### WORK ITEM
For these records, count the lines containing the word "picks" and respond with the number alone.

┌──

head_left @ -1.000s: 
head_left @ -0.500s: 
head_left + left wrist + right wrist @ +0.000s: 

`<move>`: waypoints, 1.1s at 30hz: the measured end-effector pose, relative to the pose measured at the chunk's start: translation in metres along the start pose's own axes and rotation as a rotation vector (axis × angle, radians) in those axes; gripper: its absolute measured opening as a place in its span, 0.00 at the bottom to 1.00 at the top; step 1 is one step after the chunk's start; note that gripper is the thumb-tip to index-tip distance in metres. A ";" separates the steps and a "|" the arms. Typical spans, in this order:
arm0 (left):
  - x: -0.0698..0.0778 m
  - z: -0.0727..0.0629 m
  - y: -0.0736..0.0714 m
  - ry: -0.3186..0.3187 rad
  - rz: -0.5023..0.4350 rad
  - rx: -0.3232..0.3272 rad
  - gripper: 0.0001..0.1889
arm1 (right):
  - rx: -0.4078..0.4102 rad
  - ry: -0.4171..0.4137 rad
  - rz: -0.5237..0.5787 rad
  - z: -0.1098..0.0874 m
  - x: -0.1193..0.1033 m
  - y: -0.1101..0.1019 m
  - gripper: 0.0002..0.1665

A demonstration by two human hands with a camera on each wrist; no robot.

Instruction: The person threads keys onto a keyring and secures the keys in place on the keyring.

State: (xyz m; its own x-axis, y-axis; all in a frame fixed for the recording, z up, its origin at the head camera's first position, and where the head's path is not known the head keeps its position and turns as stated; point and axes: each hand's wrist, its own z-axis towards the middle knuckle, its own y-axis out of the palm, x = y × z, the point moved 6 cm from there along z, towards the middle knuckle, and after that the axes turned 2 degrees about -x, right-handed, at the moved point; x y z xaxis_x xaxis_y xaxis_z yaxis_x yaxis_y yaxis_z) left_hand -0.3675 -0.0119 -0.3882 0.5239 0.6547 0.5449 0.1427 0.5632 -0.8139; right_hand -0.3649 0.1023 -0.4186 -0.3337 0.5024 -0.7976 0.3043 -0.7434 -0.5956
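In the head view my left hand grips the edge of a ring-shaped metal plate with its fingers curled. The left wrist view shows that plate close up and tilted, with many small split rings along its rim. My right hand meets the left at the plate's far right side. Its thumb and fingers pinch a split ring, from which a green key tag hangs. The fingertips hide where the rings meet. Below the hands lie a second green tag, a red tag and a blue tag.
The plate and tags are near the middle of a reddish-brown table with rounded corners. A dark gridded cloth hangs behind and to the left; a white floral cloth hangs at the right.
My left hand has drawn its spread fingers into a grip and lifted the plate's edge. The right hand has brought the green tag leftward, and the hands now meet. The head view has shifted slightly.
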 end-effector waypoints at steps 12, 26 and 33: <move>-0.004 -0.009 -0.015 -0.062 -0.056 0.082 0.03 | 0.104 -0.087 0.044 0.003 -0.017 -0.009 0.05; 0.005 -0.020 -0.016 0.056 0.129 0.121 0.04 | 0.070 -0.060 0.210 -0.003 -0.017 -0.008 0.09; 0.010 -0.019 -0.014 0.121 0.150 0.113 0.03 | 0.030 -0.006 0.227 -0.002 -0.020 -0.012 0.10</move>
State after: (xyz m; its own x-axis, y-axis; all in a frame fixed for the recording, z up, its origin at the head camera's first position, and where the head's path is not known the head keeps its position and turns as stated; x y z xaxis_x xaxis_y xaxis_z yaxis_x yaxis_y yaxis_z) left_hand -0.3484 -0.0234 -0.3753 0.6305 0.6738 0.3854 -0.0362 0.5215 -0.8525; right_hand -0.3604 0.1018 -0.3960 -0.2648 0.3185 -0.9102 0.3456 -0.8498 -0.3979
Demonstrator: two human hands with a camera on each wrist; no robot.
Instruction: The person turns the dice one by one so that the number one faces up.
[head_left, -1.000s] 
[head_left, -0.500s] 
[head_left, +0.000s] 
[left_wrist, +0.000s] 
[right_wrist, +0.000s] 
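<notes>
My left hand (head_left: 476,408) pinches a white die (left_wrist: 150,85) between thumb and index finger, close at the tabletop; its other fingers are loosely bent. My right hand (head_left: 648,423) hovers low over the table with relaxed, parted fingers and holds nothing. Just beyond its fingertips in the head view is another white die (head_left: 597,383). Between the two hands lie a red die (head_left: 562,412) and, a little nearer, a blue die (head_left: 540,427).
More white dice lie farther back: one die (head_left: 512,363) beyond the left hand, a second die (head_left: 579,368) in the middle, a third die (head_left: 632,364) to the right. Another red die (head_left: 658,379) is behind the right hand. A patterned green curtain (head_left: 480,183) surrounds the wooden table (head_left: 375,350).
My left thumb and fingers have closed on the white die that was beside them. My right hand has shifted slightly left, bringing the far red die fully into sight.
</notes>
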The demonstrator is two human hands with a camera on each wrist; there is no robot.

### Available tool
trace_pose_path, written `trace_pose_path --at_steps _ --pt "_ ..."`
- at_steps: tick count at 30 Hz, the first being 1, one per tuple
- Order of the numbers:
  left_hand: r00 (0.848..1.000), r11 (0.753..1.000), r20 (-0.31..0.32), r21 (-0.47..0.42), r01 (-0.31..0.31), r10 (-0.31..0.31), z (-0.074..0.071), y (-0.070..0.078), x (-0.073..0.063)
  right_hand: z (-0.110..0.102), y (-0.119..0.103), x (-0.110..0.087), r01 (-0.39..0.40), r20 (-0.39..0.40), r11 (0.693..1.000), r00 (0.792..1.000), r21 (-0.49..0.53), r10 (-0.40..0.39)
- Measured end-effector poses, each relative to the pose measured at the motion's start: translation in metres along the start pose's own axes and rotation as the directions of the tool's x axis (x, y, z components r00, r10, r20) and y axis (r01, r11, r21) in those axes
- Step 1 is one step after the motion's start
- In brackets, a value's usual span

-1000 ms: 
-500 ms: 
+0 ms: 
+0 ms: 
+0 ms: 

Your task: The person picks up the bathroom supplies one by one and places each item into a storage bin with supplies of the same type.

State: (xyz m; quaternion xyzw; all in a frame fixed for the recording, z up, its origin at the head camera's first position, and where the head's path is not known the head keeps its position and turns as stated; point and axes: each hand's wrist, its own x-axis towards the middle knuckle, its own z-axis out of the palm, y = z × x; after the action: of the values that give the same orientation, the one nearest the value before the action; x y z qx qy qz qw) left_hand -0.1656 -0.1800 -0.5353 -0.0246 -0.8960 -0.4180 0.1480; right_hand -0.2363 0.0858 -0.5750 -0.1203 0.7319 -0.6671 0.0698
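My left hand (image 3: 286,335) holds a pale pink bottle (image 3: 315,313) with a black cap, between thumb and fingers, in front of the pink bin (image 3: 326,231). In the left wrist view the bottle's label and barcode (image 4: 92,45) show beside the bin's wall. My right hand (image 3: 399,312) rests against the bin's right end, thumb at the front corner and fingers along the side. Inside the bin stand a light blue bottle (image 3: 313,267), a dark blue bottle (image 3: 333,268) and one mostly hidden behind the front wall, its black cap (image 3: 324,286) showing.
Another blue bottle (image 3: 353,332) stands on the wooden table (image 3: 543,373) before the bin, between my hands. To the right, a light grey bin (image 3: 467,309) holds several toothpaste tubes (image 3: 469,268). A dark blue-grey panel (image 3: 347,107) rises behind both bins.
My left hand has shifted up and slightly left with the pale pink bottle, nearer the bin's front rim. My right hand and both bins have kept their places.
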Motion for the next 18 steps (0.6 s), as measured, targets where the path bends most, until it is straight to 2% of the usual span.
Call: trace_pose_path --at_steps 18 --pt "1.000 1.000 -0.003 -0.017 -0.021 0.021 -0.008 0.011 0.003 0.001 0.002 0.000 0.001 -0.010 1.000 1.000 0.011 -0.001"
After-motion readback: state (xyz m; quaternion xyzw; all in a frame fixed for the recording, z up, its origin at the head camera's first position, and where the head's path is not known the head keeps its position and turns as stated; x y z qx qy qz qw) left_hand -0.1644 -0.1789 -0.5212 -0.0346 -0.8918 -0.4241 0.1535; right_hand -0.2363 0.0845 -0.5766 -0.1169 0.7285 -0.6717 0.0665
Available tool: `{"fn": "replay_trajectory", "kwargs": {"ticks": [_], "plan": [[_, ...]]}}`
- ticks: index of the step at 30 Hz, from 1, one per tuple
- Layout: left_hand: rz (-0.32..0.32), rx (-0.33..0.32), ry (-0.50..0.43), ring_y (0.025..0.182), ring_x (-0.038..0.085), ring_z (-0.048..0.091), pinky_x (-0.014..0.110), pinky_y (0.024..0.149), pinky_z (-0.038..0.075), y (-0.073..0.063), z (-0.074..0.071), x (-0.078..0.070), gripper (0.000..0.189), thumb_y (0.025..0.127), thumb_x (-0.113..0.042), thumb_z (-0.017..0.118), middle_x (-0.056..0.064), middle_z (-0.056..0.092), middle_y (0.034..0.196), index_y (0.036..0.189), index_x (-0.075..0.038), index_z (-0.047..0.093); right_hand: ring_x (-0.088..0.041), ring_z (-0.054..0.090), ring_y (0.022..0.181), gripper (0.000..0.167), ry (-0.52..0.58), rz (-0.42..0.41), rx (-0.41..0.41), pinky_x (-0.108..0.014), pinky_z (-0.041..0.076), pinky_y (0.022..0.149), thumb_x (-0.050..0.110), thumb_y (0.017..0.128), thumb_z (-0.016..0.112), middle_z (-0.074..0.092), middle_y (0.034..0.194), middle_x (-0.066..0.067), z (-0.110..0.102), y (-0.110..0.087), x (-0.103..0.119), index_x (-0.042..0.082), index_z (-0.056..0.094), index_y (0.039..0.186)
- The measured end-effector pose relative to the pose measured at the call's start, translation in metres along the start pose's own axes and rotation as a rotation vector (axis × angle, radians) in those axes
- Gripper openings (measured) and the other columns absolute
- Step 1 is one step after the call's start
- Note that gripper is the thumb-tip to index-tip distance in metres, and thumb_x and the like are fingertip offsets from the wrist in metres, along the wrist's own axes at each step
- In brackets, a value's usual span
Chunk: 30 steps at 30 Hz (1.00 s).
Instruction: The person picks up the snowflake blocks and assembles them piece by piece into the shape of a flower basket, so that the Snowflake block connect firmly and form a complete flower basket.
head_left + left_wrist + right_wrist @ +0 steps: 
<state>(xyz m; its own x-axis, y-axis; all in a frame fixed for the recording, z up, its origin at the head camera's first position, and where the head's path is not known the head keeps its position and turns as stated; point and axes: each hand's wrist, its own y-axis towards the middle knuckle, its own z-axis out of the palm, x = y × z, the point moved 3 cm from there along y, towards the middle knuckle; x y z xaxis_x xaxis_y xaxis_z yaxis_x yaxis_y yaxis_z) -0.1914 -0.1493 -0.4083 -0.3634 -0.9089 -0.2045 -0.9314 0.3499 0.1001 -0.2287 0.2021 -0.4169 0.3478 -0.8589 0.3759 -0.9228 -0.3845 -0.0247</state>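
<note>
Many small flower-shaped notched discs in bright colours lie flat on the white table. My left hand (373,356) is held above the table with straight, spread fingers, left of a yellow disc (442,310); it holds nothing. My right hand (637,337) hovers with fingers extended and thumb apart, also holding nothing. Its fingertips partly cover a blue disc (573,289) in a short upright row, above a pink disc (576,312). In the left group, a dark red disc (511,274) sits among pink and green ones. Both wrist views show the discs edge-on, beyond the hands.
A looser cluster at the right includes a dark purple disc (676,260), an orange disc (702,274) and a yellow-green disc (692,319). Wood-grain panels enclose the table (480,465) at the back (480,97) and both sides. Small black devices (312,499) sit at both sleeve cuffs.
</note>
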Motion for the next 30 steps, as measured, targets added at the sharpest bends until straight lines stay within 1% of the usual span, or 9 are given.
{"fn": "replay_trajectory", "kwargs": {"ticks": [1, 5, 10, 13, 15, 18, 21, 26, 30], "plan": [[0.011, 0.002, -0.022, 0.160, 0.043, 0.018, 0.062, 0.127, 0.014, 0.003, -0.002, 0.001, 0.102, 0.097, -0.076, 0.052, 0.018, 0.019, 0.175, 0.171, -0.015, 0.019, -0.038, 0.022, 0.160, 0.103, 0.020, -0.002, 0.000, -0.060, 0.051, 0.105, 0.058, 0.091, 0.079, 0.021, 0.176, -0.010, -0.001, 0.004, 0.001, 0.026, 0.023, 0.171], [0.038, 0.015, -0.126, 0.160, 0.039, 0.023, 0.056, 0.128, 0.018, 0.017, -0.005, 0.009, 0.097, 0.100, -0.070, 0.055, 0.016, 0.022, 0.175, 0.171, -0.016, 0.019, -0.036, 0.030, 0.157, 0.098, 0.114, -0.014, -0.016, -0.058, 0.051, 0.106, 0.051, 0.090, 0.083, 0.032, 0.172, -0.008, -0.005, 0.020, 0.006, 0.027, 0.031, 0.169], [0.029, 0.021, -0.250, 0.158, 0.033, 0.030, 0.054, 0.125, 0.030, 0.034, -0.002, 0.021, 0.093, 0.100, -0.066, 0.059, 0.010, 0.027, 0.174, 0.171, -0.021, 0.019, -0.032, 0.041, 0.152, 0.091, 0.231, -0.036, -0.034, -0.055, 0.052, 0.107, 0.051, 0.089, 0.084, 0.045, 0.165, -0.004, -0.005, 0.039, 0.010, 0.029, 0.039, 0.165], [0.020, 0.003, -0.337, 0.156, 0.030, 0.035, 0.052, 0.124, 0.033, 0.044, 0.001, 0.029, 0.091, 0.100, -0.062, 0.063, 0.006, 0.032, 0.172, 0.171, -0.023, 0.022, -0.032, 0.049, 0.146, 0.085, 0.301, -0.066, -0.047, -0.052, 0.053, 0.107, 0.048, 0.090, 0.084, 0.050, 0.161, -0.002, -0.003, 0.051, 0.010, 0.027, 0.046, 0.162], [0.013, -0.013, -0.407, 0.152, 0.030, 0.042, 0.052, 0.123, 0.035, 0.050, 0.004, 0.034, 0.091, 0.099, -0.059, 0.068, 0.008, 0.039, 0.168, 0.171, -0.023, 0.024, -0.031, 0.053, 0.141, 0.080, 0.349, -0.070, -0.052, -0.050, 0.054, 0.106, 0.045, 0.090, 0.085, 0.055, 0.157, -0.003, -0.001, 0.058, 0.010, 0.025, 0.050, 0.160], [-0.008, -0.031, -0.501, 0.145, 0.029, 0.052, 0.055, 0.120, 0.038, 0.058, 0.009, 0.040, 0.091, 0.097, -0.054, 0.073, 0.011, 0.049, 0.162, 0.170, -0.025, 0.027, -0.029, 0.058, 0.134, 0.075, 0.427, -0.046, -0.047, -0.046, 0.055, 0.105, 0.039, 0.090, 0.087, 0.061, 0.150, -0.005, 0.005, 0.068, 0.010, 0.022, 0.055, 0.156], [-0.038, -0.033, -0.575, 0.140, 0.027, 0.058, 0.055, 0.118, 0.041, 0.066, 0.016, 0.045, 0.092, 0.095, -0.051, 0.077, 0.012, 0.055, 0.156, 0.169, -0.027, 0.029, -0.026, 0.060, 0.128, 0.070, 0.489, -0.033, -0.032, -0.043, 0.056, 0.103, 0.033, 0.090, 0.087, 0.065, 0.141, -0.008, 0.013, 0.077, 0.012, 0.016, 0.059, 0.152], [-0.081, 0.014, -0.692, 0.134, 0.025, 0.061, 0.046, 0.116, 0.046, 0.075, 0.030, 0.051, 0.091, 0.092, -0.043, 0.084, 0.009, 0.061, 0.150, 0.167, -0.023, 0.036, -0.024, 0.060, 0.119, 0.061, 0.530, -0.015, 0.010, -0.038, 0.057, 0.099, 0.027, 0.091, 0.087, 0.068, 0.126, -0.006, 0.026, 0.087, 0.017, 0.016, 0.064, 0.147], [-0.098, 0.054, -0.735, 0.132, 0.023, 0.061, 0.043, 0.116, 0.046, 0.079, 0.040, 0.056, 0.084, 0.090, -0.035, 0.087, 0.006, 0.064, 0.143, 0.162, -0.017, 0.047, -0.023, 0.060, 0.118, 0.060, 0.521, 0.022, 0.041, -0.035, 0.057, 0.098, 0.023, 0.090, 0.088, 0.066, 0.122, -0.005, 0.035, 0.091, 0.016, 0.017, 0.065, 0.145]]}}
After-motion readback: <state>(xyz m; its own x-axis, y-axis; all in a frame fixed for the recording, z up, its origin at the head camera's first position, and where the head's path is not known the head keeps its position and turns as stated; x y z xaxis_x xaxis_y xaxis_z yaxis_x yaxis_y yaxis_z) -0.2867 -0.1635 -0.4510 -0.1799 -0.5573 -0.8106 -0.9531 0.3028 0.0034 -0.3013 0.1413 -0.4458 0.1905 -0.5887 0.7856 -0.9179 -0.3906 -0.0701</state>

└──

### SOLUTION
2